**YOUR INSTRUCTIONS**
Pull every line with the word "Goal" out of the entries below.

**PROVIDED INFORMATION**
▼▼▼
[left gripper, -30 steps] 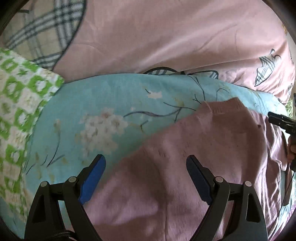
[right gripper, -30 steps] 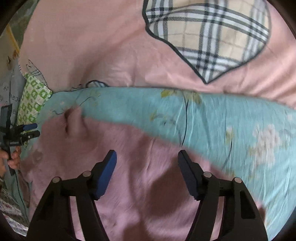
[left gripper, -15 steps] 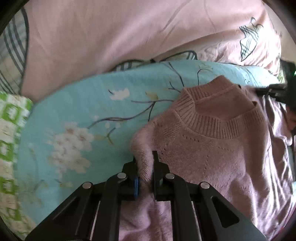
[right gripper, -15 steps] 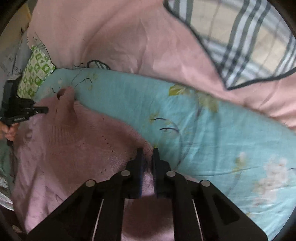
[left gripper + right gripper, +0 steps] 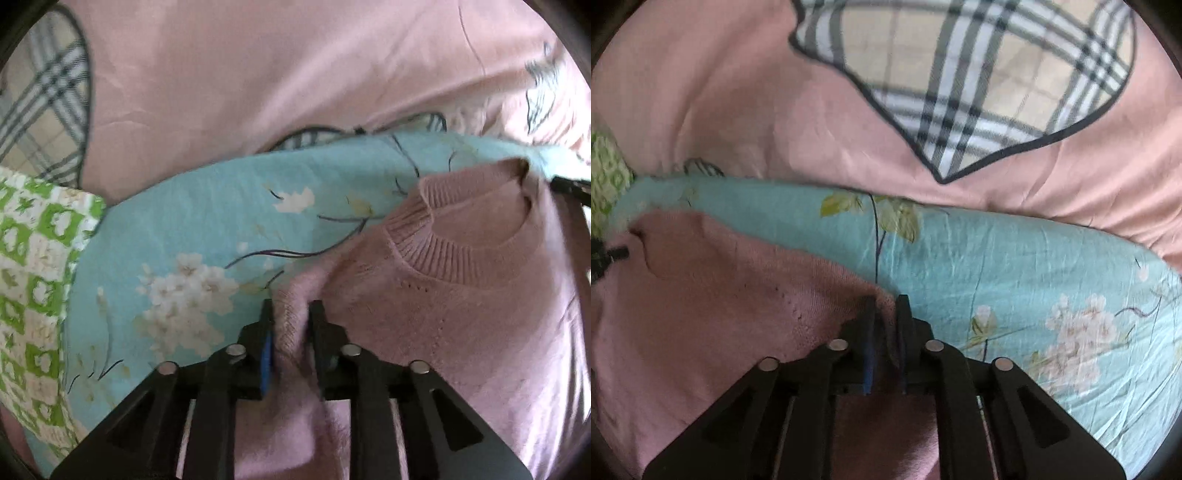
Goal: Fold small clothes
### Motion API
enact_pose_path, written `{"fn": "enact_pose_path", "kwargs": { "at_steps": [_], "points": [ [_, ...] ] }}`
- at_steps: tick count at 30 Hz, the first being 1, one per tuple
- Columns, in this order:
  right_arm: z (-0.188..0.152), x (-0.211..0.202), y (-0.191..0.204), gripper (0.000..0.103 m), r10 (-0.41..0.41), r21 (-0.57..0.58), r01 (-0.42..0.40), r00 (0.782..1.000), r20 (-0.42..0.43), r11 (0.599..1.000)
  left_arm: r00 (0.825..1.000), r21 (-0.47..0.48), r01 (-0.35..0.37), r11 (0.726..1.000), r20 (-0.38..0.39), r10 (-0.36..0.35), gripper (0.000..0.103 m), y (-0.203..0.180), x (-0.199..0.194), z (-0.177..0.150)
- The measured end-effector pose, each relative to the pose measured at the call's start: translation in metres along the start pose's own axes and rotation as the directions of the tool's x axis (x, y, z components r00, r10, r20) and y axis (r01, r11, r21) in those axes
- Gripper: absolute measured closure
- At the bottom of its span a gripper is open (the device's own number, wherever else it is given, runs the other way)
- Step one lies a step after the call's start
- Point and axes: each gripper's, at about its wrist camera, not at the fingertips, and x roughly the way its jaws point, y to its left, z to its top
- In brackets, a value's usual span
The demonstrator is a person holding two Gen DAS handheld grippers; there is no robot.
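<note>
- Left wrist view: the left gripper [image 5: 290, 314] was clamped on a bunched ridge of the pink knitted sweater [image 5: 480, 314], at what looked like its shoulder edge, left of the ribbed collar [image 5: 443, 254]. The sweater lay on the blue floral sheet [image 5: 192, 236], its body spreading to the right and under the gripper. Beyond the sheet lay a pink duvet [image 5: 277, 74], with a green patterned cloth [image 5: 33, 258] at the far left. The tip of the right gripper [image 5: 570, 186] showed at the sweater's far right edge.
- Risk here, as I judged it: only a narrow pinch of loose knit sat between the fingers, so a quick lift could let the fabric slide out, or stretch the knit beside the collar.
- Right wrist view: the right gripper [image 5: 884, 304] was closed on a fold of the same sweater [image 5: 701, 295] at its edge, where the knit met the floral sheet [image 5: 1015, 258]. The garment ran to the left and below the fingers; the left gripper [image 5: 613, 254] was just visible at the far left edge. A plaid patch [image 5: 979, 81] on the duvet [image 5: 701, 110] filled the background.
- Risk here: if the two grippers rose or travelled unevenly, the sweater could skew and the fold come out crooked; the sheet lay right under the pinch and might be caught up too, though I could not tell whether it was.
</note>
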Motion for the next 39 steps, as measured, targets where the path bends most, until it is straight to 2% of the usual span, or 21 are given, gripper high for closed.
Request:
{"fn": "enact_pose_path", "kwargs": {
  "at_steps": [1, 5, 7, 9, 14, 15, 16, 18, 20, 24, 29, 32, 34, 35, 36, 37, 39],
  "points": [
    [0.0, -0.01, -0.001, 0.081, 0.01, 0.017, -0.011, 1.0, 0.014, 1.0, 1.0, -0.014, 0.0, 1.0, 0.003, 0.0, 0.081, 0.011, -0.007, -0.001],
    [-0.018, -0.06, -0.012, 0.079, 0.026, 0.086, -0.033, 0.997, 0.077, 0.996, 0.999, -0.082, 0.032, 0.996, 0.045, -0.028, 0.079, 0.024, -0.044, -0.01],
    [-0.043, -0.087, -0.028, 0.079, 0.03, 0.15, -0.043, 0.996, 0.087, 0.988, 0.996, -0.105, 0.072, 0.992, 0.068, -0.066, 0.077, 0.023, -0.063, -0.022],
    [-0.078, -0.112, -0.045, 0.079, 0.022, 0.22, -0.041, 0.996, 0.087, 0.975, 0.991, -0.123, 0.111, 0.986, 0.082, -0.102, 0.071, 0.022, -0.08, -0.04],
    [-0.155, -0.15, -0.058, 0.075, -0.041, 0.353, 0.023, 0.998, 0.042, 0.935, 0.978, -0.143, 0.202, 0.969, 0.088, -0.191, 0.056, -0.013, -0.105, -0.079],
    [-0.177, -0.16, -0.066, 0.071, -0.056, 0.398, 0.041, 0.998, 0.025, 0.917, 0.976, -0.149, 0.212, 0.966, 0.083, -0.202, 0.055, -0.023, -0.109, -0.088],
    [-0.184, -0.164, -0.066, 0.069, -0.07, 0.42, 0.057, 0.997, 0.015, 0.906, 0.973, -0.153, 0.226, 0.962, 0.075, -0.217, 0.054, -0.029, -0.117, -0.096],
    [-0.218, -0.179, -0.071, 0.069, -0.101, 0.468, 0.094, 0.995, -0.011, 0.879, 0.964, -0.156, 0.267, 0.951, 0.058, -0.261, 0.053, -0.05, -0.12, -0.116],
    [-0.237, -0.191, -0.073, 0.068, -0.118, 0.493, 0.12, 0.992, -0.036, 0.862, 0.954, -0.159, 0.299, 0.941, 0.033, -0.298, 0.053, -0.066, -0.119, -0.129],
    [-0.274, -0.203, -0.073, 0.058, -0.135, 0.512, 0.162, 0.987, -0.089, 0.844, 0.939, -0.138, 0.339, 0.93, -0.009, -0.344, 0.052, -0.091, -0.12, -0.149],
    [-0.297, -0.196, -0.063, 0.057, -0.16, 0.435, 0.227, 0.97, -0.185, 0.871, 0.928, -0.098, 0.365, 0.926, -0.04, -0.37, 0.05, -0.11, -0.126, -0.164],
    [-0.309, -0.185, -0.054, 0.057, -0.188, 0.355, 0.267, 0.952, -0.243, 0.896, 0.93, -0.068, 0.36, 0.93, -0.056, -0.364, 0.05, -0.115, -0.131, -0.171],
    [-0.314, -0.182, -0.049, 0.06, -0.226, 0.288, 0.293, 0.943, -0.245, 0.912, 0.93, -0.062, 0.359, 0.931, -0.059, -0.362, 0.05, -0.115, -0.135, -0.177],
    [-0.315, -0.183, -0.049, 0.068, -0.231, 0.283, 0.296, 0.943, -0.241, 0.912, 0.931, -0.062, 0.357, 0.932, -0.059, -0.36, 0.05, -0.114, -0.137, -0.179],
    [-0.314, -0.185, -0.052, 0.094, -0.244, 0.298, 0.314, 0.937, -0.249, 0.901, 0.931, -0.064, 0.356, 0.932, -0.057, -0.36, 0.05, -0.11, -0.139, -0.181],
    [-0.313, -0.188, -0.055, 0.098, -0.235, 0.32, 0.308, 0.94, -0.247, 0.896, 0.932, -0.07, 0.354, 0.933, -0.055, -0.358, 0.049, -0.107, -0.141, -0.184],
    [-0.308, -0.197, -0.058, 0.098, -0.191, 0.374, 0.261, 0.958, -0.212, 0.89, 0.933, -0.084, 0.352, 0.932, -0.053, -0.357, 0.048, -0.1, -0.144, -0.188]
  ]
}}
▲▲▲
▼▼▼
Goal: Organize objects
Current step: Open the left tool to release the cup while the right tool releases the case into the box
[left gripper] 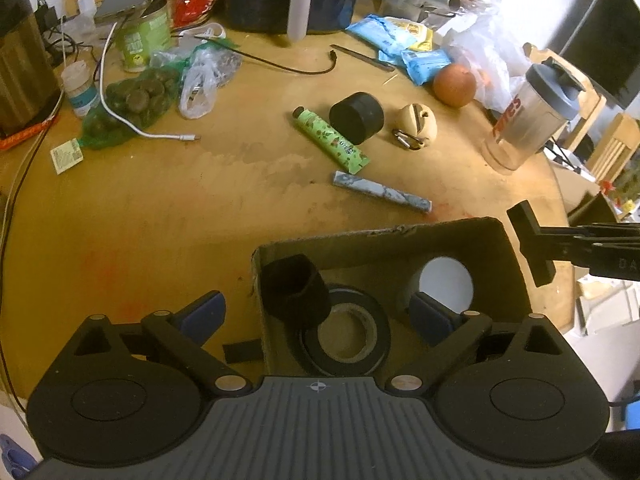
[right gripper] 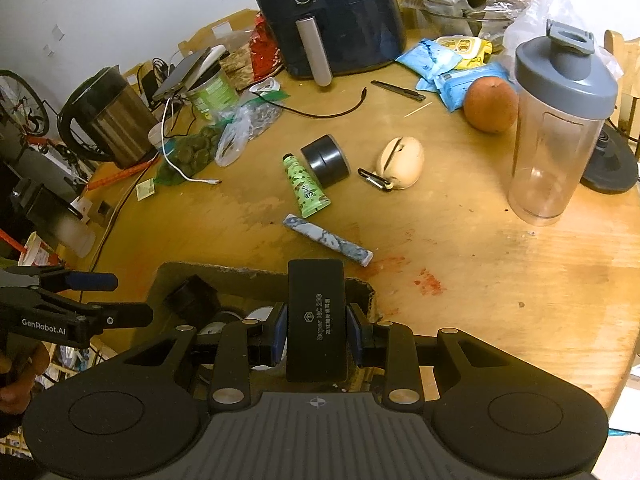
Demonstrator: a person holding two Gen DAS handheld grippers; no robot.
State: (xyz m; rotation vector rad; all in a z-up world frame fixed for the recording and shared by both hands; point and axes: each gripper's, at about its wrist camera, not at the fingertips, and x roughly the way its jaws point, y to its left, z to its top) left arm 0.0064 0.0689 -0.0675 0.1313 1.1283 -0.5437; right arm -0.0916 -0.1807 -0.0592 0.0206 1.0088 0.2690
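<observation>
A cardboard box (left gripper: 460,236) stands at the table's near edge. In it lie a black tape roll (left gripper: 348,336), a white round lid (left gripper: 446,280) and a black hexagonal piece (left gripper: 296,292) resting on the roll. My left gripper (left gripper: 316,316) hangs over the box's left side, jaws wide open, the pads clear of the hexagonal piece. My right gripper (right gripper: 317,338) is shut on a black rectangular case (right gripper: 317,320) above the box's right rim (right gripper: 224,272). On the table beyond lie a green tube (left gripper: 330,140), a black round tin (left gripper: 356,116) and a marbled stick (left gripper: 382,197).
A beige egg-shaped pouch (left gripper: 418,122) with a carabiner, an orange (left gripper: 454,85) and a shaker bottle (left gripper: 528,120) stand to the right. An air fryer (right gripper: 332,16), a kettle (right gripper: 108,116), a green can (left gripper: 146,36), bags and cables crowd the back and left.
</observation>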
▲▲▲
**ANSWER SPACE**
Goal: Fold small clothes
Goal: Organize objects

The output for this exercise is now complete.